Wine is one of the most popular and largest consumed alcoholic beverages in the world. Moderate intake of wine has been proved to be beneficial for the human immune system and associated with better cognitive performance [1]. The classification of wines, according to different grape varieties, years of vintage, and geographical origins, has been highly attractive in the last decade [2–17]. Grape variety and cultivar identification is one of the most important aspects in wines classification and consumers protection, as in some occasions mixing of wines made from different wine varieties is not declared.

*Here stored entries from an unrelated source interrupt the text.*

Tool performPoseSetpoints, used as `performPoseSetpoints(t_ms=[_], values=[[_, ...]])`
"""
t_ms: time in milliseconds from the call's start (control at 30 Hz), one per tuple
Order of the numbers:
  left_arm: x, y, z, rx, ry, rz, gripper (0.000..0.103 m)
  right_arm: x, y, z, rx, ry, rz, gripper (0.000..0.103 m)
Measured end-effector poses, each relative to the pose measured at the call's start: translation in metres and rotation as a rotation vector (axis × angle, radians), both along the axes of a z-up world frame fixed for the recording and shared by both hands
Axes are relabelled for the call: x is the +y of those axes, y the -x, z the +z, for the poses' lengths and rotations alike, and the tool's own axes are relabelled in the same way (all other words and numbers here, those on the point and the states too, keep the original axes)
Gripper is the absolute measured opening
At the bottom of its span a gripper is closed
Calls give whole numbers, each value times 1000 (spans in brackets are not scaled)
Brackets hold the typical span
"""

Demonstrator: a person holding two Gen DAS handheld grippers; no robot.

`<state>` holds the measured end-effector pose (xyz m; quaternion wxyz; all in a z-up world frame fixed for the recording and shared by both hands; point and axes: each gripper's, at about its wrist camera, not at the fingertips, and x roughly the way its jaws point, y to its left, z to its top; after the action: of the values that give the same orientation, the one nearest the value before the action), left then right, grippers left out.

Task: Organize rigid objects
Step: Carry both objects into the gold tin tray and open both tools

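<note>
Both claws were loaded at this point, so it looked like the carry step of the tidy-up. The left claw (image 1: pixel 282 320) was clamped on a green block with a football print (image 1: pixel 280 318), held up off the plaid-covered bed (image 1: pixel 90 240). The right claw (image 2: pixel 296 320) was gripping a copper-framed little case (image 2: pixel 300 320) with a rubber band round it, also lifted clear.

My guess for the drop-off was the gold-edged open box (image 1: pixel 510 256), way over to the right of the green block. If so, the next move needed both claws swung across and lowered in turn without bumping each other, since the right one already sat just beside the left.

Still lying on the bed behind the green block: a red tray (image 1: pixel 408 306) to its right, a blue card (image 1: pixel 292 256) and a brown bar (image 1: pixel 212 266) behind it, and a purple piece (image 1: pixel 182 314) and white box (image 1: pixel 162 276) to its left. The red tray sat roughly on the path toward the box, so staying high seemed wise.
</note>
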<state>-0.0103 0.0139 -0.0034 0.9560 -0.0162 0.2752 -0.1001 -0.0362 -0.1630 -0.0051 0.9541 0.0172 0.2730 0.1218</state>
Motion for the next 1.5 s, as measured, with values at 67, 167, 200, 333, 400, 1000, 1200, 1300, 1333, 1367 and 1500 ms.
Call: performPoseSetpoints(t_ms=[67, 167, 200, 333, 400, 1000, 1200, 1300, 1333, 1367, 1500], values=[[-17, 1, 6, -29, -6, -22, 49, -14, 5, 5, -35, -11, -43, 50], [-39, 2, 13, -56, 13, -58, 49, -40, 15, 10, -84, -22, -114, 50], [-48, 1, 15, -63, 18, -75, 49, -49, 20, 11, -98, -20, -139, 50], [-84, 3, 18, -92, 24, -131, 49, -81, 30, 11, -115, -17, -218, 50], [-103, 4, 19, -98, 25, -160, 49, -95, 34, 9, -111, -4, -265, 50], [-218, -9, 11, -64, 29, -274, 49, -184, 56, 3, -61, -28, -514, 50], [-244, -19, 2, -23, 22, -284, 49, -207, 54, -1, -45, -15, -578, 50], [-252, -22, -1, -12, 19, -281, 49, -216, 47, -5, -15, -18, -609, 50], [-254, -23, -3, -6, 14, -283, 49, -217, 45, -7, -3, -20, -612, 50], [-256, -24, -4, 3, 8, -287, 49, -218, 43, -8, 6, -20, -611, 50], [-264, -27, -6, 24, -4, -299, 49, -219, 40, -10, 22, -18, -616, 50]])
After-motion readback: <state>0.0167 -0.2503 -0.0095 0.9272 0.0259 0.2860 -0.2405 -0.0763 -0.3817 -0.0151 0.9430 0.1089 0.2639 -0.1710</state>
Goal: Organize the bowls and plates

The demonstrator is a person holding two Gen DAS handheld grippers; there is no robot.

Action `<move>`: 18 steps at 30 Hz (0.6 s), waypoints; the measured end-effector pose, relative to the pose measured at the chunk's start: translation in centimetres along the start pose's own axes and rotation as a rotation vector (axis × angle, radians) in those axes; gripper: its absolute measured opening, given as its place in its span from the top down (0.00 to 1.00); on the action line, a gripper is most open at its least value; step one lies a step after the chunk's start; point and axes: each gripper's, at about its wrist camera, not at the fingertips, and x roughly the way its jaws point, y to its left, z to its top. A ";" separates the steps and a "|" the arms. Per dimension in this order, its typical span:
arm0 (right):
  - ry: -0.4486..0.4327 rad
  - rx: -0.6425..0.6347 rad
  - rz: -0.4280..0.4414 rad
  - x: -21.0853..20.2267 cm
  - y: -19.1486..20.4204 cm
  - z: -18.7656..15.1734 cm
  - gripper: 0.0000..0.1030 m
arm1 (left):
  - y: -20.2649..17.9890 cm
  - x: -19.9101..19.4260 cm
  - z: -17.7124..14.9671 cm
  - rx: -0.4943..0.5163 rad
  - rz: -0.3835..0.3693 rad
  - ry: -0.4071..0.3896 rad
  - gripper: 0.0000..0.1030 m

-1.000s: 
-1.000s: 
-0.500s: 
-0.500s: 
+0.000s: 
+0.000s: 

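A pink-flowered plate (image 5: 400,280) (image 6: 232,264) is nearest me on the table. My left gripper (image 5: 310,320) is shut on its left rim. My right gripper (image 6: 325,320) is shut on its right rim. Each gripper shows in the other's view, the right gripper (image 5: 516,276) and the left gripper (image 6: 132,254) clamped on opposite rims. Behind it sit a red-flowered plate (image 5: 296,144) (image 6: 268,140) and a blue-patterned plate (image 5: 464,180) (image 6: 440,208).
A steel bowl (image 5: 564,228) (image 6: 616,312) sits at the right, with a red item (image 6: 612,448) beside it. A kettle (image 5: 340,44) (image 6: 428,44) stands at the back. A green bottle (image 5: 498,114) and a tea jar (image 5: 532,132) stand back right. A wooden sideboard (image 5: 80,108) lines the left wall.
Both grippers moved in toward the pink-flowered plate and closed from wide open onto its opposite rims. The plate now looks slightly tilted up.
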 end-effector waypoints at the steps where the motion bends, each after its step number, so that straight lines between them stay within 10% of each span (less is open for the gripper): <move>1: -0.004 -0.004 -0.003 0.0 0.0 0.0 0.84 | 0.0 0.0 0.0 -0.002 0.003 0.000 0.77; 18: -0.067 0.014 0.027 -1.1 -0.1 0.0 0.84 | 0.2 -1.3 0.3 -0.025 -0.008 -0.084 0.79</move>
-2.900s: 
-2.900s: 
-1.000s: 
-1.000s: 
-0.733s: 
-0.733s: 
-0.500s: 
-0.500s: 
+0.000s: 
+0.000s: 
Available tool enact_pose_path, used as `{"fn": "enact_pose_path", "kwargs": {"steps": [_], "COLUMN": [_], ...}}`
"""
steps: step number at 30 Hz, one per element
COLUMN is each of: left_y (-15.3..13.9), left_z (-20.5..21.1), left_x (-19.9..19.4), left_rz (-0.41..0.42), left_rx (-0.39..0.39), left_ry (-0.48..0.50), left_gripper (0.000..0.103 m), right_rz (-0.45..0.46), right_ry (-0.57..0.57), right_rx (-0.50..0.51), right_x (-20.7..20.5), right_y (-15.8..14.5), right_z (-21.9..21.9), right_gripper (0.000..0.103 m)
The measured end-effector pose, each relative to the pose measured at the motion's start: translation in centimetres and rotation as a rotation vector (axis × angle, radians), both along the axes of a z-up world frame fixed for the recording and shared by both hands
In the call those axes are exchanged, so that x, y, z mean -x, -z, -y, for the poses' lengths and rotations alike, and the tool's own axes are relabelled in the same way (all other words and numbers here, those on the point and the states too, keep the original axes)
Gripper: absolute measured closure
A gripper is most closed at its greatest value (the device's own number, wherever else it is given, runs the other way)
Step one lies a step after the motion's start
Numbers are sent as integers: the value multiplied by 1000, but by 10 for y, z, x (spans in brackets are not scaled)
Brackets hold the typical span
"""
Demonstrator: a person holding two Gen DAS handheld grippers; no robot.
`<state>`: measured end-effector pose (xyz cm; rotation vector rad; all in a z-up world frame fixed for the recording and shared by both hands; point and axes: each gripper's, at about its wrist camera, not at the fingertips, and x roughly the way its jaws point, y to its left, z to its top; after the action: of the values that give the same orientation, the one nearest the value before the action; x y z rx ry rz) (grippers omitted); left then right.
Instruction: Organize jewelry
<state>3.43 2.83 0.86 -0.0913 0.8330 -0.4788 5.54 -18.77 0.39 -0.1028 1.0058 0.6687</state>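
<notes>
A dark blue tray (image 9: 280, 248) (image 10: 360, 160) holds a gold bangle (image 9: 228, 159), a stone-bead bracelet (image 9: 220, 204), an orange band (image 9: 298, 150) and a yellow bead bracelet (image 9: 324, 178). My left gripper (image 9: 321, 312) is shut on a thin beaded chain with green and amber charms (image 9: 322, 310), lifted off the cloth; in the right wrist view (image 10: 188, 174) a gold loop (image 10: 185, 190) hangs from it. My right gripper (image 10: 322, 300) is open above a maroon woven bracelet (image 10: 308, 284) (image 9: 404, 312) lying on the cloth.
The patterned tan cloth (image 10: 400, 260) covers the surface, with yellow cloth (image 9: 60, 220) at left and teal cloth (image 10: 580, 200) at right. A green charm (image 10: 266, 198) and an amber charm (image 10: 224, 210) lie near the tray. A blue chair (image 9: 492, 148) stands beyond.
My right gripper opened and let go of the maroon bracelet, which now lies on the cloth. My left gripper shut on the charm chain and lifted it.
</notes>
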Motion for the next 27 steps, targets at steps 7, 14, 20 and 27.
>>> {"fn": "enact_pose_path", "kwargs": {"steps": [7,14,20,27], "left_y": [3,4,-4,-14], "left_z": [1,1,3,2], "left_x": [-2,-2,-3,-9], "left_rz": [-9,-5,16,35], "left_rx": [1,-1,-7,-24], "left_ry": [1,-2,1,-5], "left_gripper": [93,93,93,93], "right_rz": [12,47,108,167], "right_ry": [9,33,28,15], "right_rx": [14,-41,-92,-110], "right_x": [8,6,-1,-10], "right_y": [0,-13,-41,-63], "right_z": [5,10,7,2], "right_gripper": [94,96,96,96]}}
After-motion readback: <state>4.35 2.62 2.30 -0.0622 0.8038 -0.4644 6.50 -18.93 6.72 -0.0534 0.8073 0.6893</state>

Conventional methods to achieve wines identification mainly involve the instrumental analysis of fingerprint compounds in wines [2–14], as well as the utilization of electronic tongues [15, 16] and the fabrication of chemical sensor arrays [17]. Multivariate statistical analysis comprising principal component analysis (PCA), linear discriminant analysis (LDA), and hierarchical cluster analysis (HCA) has been mostly employed in wine differentiation [2]. The characteristic indices can be metal ions [3, 4], inorganic anions [4], polyphenols [5–8], biogenic amines [9, 10], amino acids [9, 11], and volatile compounds [12, 13].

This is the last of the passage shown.